(Task requirements)
Return the data below in full, exactly as it stands.

[[ Raw data open ]]

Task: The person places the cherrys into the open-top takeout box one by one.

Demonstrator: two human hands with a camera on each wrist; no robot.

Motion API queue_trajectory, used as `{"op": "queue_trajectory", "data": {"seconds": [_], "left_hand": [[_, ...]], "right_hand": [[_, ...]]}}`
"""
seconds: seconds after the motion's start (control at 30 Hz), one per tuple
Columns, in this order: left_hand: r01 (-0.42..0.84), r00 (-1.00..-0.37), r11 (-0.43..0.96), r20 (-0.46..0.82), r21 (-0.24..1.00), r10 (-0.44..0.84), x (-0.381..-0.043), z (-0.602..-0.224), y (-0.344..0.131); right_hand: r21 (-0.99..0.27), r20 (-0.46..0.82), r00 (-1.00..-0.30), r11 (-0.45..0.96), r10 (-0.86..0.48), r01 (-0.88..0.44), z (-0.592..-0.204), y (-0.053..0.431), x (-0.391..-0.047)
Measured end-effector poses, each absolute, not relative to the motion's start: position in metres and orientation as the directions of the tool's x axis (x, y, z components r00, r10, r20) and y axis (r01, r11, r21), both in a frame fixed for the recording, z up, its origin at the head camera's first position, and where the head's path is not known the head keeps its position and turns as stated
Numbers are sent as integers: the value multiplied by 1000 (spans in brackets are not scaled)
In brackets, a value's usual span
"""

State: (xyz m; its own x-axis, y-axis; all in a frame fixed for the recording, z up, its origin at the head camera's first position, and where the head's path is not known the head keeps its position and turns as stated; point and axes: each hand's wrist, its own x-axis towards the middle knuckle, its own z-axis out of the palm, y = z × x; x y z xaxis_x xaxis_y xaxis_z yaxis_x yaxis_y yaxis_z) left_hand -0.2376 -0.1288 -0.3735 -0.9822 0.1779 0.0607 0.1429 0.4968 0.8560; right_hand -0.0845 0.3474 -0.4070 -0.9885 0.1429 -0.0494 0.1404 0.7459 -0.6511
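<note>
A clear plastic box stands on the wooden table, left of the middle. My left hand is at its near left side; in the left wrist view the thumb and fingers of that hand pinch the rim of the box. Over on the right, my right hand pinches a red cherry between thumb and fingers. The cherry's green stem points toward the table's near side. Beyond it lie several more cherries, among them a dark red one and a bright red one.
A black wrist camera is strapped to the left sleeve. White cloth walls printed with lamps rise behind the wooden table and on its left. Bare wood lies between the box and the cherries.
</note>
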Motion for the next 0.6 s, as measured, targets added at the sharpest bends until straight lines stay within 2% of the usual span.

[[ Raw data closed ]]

(Answer for the task)
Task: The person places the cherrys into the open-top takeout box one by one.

Demonstrator: two human hands with a camera on each wrist; no robot.

Motion API queue_trajectory, used as `{"op": "queue_trajectory", "data": {"seconds": [_], "left_hand": [[_, ...]], "right_hand": [[_, ...]]}}`
"""
seconds: seconds after the motion's start (control at 30 Hz), one per tuple
Columns, in this order: left_hand: r01 (-0.42..0.84), r00 (-1.00..-0.37), r11 (-0.43..0.96), r20 (-0.46..0.82), r21 (-0.24..1.00), r10 (-0.44..0.84), x (-0.381..-0.043), z (-0.602..-0.224), y (-0.344..0.131); right_hand: r21 (-0.99..0.27), r20 (-0.46..0.82), r00 (-1.00..-0.30), r11 (-0.45..0.96), r10 (-0.86..0.48), r01 (-0.88..0.44), z (-0.592..-0.204), y (-0.053..0.431), x (-0.391..-0.047)
Measured end-effector poses, each absolute, not relative to the motion's start: position in metres and orientation as the directions of the tool's x axis (x, y, z components r00, r10, r20) and y axis (r01, r11, r21), both in a frame fixed for the recording, z up, its origin at the head camera's first position, and where the head's path is not known the head keeps its position and turns as stated
Numbers are sent as integers: the value multiplied by 1000 (spans in brackets are not scaled)
In brackets, a value's usual span
"""

State: (xyz m; its own x-axis, y-axis; all in a frame fixed for the recording, z up, its origin at the head camera's first position, and where the head's path is not known the head keeps its position and turns as stated; point and axes: each hand's wrist, its own x-axis towards the middle knuckle, its own z-axis out of the palm, y = z × x; x y z xaxis_x xaxis_y xaxis_z yaxis_x yaxis_y yaxis_z) left_hand -0.2376 -0.1288 -0.3735 -0.9822 0.1779 0.0607 0.1429 0.4968 0.8560; right_hand -0.0845 0.3474 -0.4070 -0.9885 0.1429 -0.0494 0.1404 0.7459 -0.6511
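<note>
A clear plastic box stands on the wooden table, left of the middle. My left hand is at its near left side; in the left wrist view the thumb and fingers of that hand pinch the rim of the box. Over on the right, my right hand pinches a red cherry between thumb and fingers. The cherry's green stem points toward the table's near side. Beyond it lie several more cherries, among them a dark red one and a bright red one.
A black wrist camera is strapped to the left sleeve. White cloth walls printed with lamps rise behind the wooden table and on its left. Bare wood lies between the box and the cherries.
</note>
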Motion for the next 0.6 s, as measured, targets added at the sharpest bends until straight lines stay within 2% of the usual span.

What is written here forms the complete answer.